Section 1.3 Company Representations. The Company represents as of the date hereof that:
(a) It is a limited liability company duly formed and validly existing under the laws of the State of Delaware, is duly qualified to do business in the Commonwealth of Pennsylvania, and has requisite power and legal right to enter into this Agreement and perform its obligations hereunder.

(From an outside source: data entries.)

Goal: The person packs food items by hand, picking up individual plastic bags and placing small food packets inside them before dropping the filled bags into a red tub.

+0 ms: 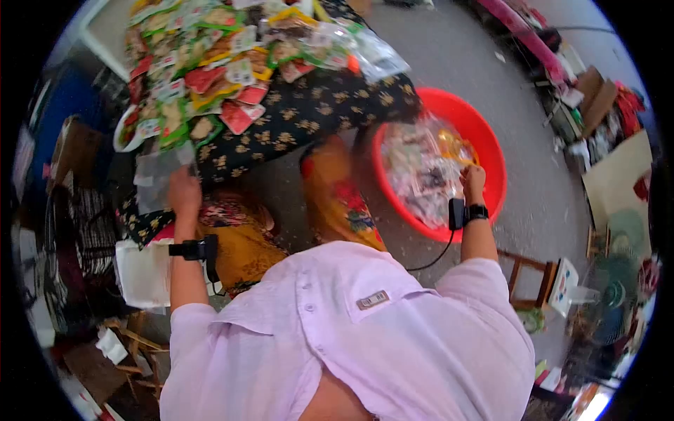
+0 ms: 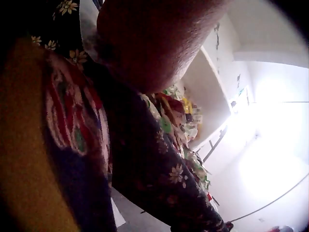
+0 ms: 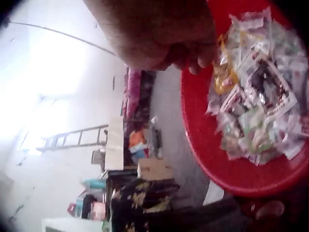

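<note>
1. Left hand (image 1: 184,191): grip grasping a clear plastic bag (image 1: 152,177) at the near edge of the flower-print-draped counter (image 1: 295,119).
2. Right hand (image 1: 474,182): inside the red basin (image 1: 496,140), just beside a yellow packet (image 3: 225,79); I cannot tell whether its grip holds it.
3. Clear packets (image 3: 260,96) fill the basin; colourful packets (image 1: 210,77) cover the counter.

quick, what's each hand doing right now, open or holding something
Left hand: holding a clear plastic bag.
Right hand: at a yellow packet; whether it grips it cannot be told.
</note>
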Demonstrator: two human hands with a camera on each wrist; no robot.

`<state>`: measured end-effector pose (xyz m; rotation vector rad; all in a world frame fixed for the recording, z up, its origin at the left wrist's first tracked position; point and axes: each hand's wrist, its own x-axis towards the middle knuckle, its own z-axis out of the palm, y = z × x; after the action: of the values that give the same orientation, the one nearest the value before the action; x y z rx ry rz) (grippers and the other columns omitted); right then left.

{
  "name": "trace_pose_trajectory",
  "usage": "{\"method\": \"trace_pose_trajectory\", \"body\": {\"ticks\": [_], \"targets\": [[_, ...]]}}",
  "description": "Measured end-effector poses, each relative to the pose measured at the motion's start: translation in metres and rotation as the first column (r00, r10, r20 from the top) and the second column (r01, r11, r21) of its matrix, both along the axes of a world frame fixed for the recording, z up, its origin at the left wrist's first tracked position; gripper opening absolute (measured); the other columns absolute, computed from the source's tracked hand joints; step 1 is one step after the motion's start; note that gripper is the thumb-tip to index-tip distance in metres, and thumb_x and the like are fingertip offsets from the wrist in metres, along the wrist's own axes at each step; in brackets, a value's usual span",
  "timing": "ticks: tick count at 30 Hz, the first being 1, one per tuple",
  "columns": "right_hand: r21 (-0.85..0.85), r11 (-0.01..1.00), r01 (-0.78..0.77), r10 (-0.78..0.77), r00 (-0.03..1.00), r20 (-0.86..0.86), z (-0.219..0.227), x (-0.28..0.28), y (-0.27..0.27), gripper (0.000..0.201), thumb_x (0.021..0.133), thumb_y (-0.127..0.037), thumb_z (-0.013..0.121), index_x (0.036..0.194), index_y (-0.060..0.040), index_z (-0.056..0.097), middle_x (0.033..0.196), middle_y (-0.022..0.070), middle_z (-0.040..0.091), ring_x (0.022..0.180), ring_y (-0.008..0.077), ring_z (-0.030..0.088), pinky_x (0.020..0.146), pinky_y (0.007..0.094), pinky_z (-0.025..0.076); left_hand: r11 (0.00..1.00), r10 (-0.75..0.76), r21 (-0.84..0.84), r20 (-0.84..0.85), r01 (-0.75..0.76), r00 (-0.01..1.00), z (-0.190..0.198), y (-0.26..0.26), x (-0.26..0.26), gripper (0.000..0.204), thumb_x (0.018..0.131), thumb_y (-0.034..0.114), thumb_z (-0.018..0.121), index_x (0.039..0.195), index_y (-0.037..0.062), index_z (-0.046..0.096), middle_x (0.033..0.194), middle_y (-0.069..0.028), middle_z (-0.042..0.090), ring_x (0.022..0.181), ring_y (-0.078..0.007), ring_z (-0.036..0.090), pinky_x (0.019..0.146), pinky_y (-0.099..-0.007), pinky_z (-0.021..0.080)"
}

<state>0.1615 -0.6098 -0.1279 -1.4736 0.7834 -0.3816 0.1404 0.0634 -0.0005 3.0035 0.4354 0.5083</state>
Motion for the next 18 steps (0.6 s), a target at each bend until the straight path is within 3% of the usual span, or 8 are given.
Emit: {"method": "trace_pose_trajectory", "body": {"ticks": [5,7,8,9,10,13,15,18], "targets": [[-0.104,0.952,-0.288,0.298,0.948,0.109,0.083,0.041,0.111,0.017,0.072,-0.017,0.051,0.083,-0.0041,0.049,0.073,0.0047,0.053,0.063,0.0126,0.051,0.050,0.0218,0.042,0.997,-0.057,-0.037,0.143,0.063,0.988,-0.004,0.001,-0.002,0.026,0.069,0.013,0.044,0.093,0.0080,0.051,0.083,-0.0152,0.051,0.075,-0.0344,0.048,0.064,-0.0438,0.039],[-0.128,0.920,-0.371,0.391,0.897,0.208,0.106,0.057,0.161,0.014,0.074,-0.015,0.049,0.078,-0.0020,0.052,0.069,0.0055,0.054,0.062,0.0126,0.052,0.051,0.0222,0.040,0.997,-0.069,-0.022,0.170,0.073,0.983,-0.006,0.005,-0.003,0.025,0.069,0.012,0.045,0.093,0.0076,0.051,0.082,-0.0149,0.050,0.074,-0.0344,0.049,0.063,-0.0439,0.039],[-0.106,0.906,-0.410,0.423,0.875,0.234,0.126,0.059,0.190,0.014,0.075,-0.016,0.049,0.079,-0.0022,0.052,0.068,0.0046,0.054,0.062,0.0121,0.051,0.052,0.0220,0.040,0.998,-0.063,-0.018,0.162,0.067,0.985,-0.005,0.004,-0.003,0.025,0.069,0.012,0.045,0.092,0.0073,0.051,0.082,-0.0148,0.050,0.074,-0.0344,0.049,0.062,-0.0438,0.039],[-0.246,0.834,-0.494,0.540,0.823,0.179,0.123,0.068,0.202,0.015,0.075,-0.016,0.049,0.081,-0.0023,0.051,0.070,0.0046,0.055,0.062,0.0115,0.051,0.051,0.0218,0.040,0.998,-0.057,-0.015,0.153,0.059,0.987,-0.003,0.002,-0.003,0.024,0.069,0.012,0.045,0.092,0.0071,0.051,0.082,-0.0148,0.050,0.074,-0.0344,0.049,0.062,-0.0438,0.039],[-0.289,0.820,-0.493,0.557,0.802,0.213,0.147,0.063,0.238,0.015,0.075,-0.015,0.050,0.082,-0.0021,0.051,0.070,0.0050,0.054,0.061,0.0112,0.051,0.051,0.0212,0.040,0.992,0.017,-0.120,-0.085,-0.027,0.996,0.009,-0.002,-0.003,0.032,0.074,0.017,0.045,0.105,0.0072,0.047,0.097,-0.0148,0.049,0.088,-0.0330,0.046,0.070,-0.0438,0.039],[-0.082,0.689,-0.720,0.696,0.626,0.350,0.154,0.068,0.301,0.015,0.076,-0.012,0.050,0.085,-0.0016,0.048,0.070,0.0037,0.052,0.064,0.0099,0.050,0.053,0.0206,0.039,0.997,-0.046,-0.060,0.123,0.054,0.991,-0.002,0.002,-0.003,0.024,0.069,0.013,0.045,0.091,0.0072,0.051,0.083,-0.0143,0.051,0.073,-0.0338,0.049,0.062,-0.0442,0.040],[-0.115,0.611,-0.783,0.787,0.586,0.195,0.156,0.068,0.341,0.017,0.075,-0.013,0.051,0.086,-0.0008,0.048,0.071,0.0040,0.052,0.066,0.0114,0.050,0.055,0.0233,0.040,0.995,-0.020,-0.096,0.070,0.027,0.997,0.003,0.001,-0.007,0.024,0.069,0.014,0.046,0.092,0.0076,0.051,0.084,-0.0139,0.051,0.074,-0.0338,0.049,0.062,-0.0441,0.040],[-0.239,0.549,-0.801,0.823,0.467,0.325,0.132,0.081,0.395,0.018,0.075,-0.015,0.052,0.086,-0.0005,0.049,0.071,0.0056,0.053,0.066,0.0131,0.050,0.057,0.0270,0.041,0.991,-0.001,-0.130,0.071,0.010,0.998,0.002,0.005,-0.004,0.025,0.070,0.015,0.045,0.093,0.0081,0.051,0.085,-0.0133,0.051,0.075,-0.0335,0.049,0.063,-0.0439,0.040]]}}
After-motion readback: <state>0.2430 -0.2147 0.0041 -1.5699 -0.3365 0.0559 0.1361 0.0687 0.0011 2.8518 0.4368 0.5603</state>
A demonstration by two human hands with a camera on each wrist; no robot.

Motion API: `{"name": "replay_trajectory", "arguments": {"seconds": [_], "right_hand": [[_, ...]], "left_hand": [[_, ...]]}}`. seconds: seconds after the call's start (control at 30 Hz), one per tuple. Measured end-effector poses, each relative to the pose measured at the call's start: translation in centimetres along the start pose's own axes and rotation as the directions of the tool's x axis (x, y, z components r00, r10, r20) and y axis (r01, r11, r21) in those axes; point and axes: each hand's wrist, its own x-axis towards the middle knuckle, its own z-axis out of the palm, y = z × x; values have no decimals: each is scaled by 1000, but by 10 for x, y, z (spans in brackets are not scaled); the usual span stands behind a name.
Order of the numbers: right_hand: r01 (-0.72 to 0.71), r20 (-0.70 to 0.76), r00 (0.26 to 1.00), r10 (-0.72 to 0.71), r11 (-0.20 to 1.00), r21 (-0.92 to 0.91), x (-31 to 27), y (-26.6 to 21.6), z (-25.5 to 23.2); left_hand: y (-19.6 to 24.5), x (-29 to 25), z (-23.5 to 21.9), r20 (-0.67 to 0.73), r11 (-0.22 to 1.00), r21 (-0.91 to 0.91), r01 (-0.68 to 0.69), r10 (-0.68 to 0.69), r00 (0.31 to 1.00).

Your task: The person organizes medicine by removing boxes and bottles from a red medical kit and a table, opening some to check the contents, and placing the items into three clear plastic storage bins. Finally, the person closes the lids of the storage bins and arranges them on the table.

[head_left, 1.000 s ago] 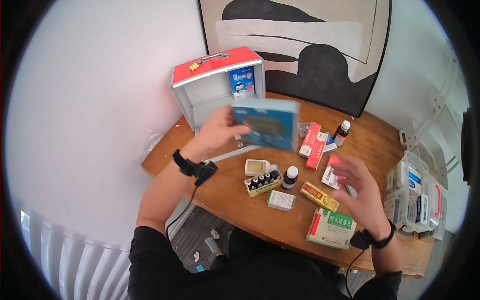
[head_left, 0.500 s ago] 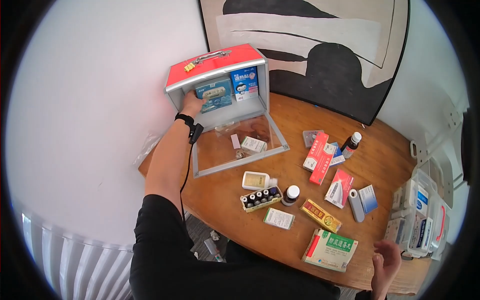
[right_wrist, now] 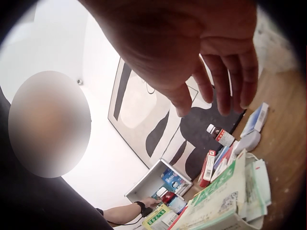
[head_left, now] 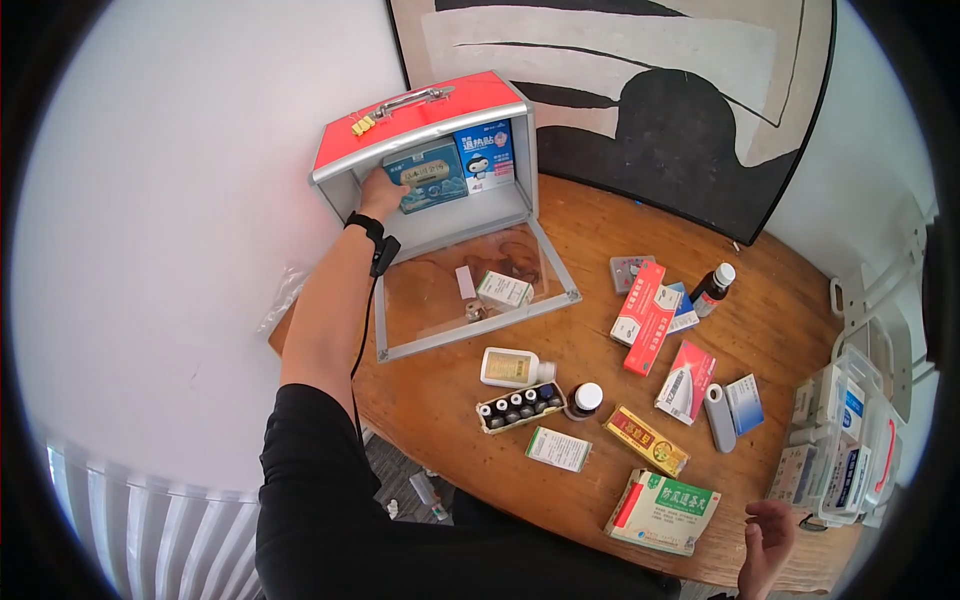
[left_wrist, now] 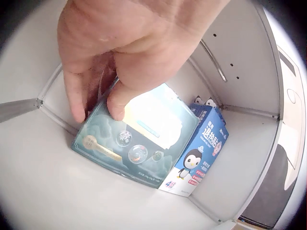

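Head view: the teal box [head_left: 427, 177] is gripped at its edge by the left hand [head_left: 378, 192], stood upright inside the red-topped case [head_left: 420, 112], right beside the blue penguin box [head_left: 486, 155]. The right hand [head_left: 766, 535] is held loose and empty near the table edge [head_left: 560, 490].

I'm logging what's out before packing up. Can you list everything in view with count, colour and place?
Medicine case: 1, red and silver, table's back, door down.
Teal box: 1, inside case.
Penguin box: 1, blue, beside it.
Small white box: 1, on the clear door.
Vial tray: 1, dark vials, table centre.
Brown bottles: 2, white caps.
Long red box: 1, right of the door.
Green-and-white box: 1, front edge.
Clear plastic case: 1, far right.
Left hand: holds the teal box.
Right hand: open, front edge.
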Motion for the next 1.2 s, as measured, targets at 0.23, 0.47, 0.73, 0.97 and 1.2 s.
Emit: {"name": "replay_trajectory", "arguments": {"seconds": [0.23, 0.47, 0.73, 0.97, 1.2], "right_hand": [[-84, 9, 996, 84, 996, 9, 5, 5, 9], [-50, -3, 999, 50, 998, -30, 1, -15, 20], [289, 284, 941, -181, 867, -406, 13, -52, 31], [474, 541, 828, -147, 698, -536, 23, -42, 50], [461, 552, 821, -148, 742, -487, 23, -38, 57]], "left_hand": [[-4, 0, 1, -43, 989, 134, -57, 63, 997], [-41, 34, 4, 113, 981, -50, -186, 191, 975], [-25, 23, -7, 131, 994, 105, 15, -29, 991], [-35, 4, -24, 66, 967, 222, -127, 115, 991], [-16, -26, -37, 90, 941, 263, -212, 194, 977]]}}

The making and performance of this Agreement on the part of the Company have been duly authorized by all necessary corporate action.
(b) The Project Facilities will xxxxx, reduce, remediate or aid in the prevention, control, collection, treatment, disposal or monitoring of solid waste and other pollutants and will facilitate compliance with the environmental requirements of federal, state or local agencies exercising jurisdiction thereover.
(c) Neither the execution and delivery of this Agreement nor the consummation of the transactions contemplated hereby will conflict with or constitute a violation or breach of, or a default under, the Company’s certificate of formation or LLC operating agreement, or any indenture, mortgage, deed of trust or other material agreement or instrument to which the Company is a party or by which it or any of its property is bound.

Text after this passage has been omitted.